Fig. 2: GmMYB176-interacting transcription factors and their DNA binding activity.

a GmMYB176- transcription factors obtained by co-IP assay GO annotation “Biological process” was retrieved and compared with the list of transcription factors obtained from in silico analysis of 30 bp GmCHS8 promoter fragment (Supplementary Table 2) using a Venn diagram. b Protein–protein interactions of GmMYB176 and GmMYB176S29A in planta with candidate transcription factors obtained by Co-IP. The interaction between the proteins was assayed by co-expression of translational fusions of candidate proteins with N-terminal (YN) and C-terminal (YC) halves of YFP. The proximity of the two fragments results in a functional fluorophore. The fluorescence indicates the presence and location of the interaction between GmMYB176 or GmMYB176S29A with the candidate transcription factors. Fluorescent intensity parameters were kept constant in all images. Scale bars = 50 μm. c GmCHS8 promoter (30 bp fragment) binding activity of GmMYB176 interacting candidates. Yeast cells carrying 30 bp GmCHS8 tandem repeats (30 bpTR) as a bait, were transformed with prey constructs fused to a GAL4 activation domain. Growth on SD lacking leucine and in the presence of Aureobasidin A (SD/-Leu/AbA) shows the activation of the reporter and indicates DNA binding activity.

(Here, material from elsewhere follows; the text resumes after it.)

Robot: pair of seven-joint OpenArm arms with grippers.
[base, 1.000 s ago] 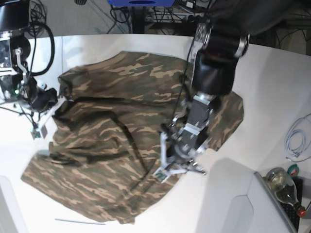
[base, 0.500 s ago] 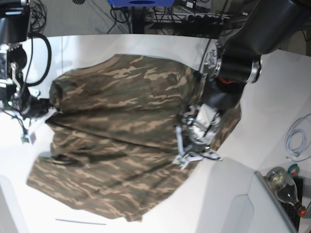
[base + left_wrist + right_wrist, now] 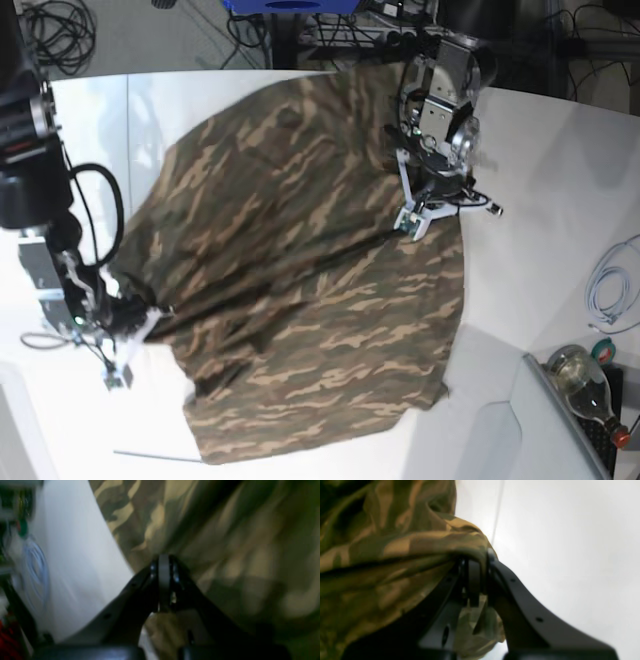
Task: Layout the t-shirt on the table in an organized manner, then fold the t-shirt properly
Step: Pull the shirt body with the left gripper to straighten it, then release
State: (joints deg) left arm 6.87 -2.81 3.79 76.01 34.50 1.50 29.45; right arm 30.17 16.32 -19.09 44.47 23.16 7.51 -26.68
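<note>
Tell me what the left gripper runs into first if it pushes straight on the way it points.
More of the t-shirt: the left gripper is shut on its fabric, which fills the view ahead. Depth beyond is unclear.

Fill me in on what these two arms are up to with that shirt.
Both arms hold the camouflage t-shirt by its edges, spread wide over the white table. The left hand is shut on fabric at the far side; the right hand pinches the opposite edge near the table's front. The shirt looks stretched between them, mostly open but wrinkled, and no fold has been made yet. This looks like the laying-out stage.
</note>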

As a negative control, pGADT7 vector only was used. d Tissue-specific expression pattern of GmMYB176, GmbZIP4, and GmbZIP5 in soybean. RNA-seq data across different tissues were extracted from soybean whole genome database in Phytozome (https://phytozome.jgi.doe.gov/pz/portal.html#!info?alias=Org_Gmax) and a heatmap was constructed. Numbers to the right indicate the maximum value of fragments per kilobase of million mapped reads (FPKM). The color scale indicates expression values, green indicating low transcript abundance, and red indicating high levels of transcript abundance.